### [TASK DETAILS]
Please find the lines in the following records that hold "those", and copy them.

### [Extracted data entries]
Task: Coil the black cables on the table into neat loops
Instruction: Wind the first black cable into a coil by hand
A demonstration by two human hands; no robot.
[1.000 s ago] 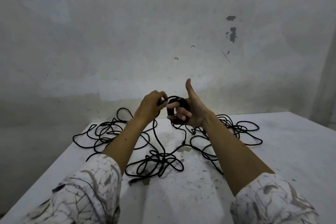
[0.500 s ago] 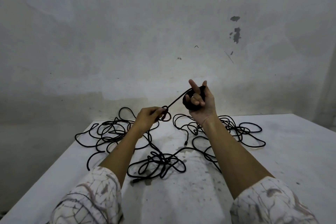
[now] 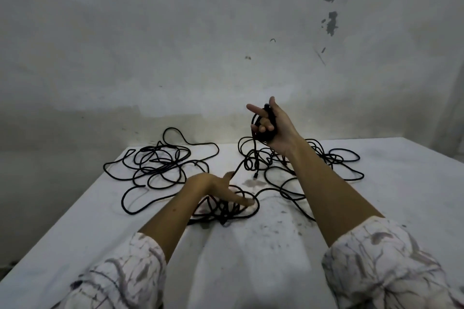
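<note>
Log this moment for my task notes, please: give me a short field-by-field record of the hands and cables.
right hand: raised, gripping a small wound coil of black cable
left hand: low, fingers extended over the near tangle
far-left tangle: loose on the table, untouched
right tangle: loose, behind the right forearm
progress: one coil begun, the rest uncoiled

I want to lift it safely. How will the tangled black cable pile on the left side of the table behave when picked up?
The left cable pile is probably floppy: its thin strands lie in loose curves on the table. Overlapping loops would likely snag and rise together. It seems unlikely to roll.
</note>
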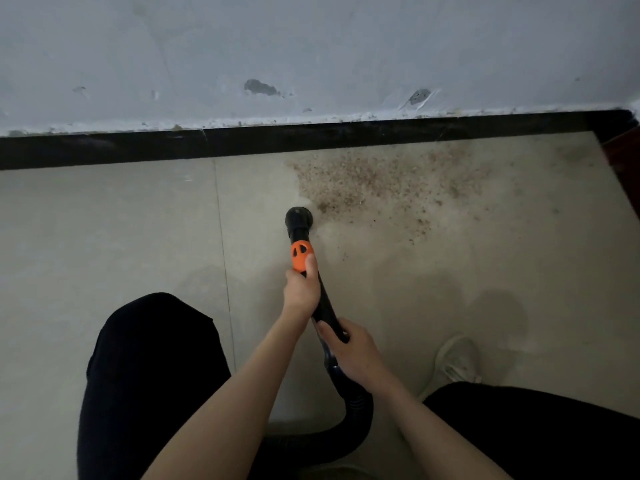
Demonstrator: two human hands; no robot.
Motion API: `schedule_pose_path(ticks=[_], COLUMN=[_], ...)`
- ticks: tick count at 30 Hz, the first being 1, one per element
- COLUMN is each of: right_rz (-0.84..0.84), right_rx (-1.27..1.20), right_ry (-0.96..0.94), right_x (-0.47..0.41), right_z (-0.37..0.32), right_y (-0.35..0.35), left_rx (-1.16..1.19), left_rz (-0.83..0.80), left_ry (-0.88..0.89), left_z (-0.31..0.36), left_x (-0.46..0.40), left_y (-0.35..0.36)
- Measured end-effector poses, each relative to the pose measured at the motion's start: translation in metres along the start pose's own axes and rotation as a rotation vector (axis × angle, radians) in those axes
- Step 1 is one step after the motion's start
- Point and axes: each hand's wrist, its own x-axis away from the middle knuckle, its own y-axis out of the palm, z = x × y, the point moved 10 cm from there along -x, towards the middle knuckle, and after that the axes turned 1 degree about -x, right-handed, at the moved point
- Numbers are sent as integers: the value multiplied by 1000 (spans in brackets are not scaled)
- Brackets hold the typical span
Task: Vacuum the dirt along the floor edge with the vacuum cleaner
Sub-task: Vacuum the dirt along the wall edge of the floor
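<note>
Pale floor tiles meet a black skirting; both hands, left hand and right hand, grip the vacuum wand, its nozzle at the edge of the dirt, so sweeping rightward likely comes next.

Pale tiled floor under the hands, grout line left of them, black skirting strip beyond, scuffed whitish wall above, dim light.

Room in a lived-in home, likely. Beyond the left hand: pale tiled floor, black skirting strip, chipped whitewashed wall. Grit lies ahead and right of that hand. A household vacuum hose trails back below the right hand.
</note>
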Motion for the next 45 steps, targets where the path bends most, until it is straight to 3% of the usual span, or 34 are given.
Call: schedule_pose_path(ticks=[5,14,21,24,34,39,45], right_rz=[-44,147,187,163,-33,-19,-99], right_rx=[117,30,140,158,141,129,87], right_ry=[1,185,210,214,147,154,300], right_x=[17,43,50,61,53,62,89], right_z=[6,51,53,57,32,38,67], right_y=[12,-21,-25,-22,2,3,12], left_rx=[30,-195,-135,-105,-26,-20,18], left_rz=[30,-171,-308,-279,32,-6,-121], left_ry=[-31,-1,-57,-56,-31,-64,-191], left_z=[-20,-13,-19,-32,-50,-58,-89], left_x=[15,35,41,48,44,48,74], left_y=[-10,57,70,63,7,15,23])
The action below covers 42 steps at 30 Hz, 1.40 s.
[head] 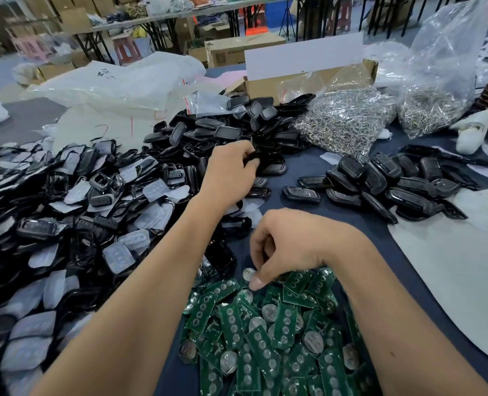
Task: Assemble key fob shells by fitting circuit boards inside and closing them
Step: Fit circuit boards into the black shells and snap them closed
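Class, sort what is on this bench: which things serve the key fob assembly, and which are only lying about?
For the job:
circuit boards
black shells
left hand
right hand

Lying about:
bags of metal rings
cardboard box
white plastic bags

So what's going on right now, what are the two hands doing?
Left hand gripping a black shell at the middle pile. Right hand reaching fingers down into the green circuit boards, grasp unclear. Nothing blocking either.
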Available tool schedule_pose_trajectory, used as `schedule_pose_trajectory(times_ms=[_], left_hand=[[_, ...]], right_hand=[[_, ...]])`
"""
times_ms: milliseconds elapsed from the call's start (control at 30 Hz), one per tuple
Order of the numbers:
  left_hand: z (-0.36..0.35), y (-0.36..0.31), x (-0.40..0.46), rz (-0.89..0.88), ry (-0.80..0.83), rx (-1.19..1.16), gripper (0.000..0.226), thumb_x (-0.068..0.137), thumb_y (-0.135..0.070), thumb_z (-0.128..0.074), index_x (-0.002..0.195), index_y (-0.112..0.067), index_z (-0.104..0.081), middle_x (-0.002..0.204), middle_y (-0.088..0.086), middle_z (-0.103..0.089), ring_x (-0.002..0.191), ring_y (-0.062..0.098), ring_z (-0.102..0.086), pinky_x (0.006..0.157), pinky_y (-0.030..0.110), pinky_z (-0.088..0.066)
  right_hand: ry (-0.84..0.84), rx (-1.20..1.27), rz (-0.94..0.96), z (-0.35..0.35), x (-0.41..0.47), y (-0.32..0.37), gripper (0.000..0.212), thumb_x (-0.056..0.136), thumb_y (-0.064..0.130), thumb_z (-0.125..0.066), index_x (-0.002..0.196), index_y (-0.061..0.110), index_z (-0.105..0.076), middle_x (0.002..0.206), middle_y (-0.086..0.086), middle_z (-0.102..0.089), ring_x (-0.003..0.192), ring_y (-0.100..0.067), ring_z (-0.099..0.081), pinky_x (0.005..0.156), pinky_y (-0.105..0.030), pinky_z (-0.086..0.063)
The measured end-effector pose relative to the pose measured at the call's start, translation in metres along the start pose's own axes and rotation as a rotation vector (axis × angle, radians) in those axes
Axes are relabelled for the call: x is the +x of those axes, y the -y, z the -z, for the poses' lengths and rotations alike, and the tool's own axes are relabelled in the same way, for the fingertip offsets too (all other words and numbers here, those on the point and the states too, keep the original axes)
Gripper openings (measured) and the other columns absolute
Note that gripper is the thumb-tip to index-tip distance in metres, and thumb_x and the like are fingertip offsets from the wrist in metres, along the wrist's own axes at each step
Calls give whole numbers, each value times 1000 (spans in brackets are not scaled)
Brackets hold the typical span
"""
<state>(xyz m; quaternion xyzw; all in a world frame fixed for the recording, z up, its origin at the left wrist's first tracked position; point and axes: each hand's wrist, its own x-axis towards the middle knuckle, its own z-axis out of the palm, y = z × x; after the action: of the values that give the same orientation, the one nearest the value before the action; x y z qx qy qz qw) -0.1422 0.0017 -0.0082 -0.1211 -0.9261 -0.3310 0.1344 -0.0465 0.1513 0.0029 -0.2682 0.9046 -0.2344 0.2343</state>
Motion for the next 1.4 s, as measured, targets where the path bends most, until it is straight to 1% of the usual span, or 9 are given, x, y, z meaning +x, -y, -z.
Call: schedule_pose_trajectory(times_ms=[200,333,533,633,767,867,967,1200,1400], left_hand=[[20,2,-27,193,-97,-378,38,93,3,-49,113,-24,-66,84,13,-70,47,20,-67,45,25,-52],[32,12,-49,340,-164,-483,30,96,-2,-53,107,-24,-70,85,13,-73,47,16,-65,45,24,-49],[50,24,-75,500,-134,-746,29,100,-2,-57,123,-15,-67,113,22,-68,61,13,-68,59,20,-54],[50,26,-89,479,-158,-753,42,96,6,-62,133,-15,-64,105,13,-68,68,16,-74,69,23,-60],[44,25,-99,487,-247,-840,29,91,7,-71,114,-10,-65,79,7,-74,67,22,-76,70,29,-63],[37,20,-103,458,-226,-862,19,90,8,-71,100,-7,-70,79,6,-77,67,21,-76,68,25,-61],[33,16,-105,442,-203,-853,19,90,8,-71,103,-6,-74,96,18,-76,73,24,-77,71,26,-62],[29,16,-106,453,-192,-837,12,91,2,-74,98,-7,-71,95,18,-78,73,32,-78,74,35,-66],[27,18,-104,511,-183,-876,28,100,7,-53,103,-10,-76,103,16,-76,80,27,-79,78,29,-64]], right_hand=[[-22,4,67,-10,8,9,34,72,45,-93,94,30,-72,88,5,-68,63,-4,-56,52,-15,-41],[-4,65,102,-12,11,6,22,77,36,-92,90,26,-76,86,5,-70,62,-2,-56,53,-14,-42],[-6,254,148,-9,9,-5,16,86,29,-86,89,24,-71,77,8,-69,64,-2,-58,63,-21,-48],[-109,576,196,-8,13,-10,10,95,13,-76,93,11,-66,78,-12,-71,69,-17,-64,62,-31,-50],[-441,944,157,-20,29,-11,10,97,1,-68,100,10,-71,67,-4,-66,55,-13,-57,49,-20,-44],[-566,1115,175,-26,37,-9,14,96,-1,-69,103,8,-77,73,-7,-71,64,-17,-61,56,-21,-49],[-662,1090,240,-30,37,-8,17,93,-2,-72,107,8,-77,74,-9,-73,66,-21,-61,54,-23,-50],[-838,1061,229,-31,40,-5,16,101,11,-67,95,23,-76,81,-3,-62,70,-13,-63,45,-25,-49],[-969,950,146,-34,44,-10,16,102,12,-65,104,21,-78,66,1,-64,54,-15,-56,46,-25,-45]])
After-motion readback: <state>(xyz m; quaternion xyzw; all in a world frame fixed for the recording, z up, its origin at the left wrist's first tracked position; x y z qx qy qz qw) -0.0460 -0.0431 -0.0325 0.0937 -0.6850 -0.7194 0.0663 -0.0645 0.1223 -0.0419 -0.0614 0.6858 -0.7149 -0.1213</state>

### [ANSWER]
- Measured end-effector poses, each relative to the pose measured at the motion's start: translation in metres along the start pose's own axes and rotation as a rotation vector (axis × angle, radians) in those axes
The measured end-effector pose relative to the pose measured at the call's start, translation in metres along the start pose's own axes and rotation as a rotation vector (axis × angle, radians) in those axes
Axes are relabelled for the call: x is the +x of those axes, y the -y, z the -z, for the poses' lengths and rotations alike, and the tool's own axes are relabelled in the same way, for the fingertip offsets too (all other words and numbers here, those on the point and the states too, keep the original axes)

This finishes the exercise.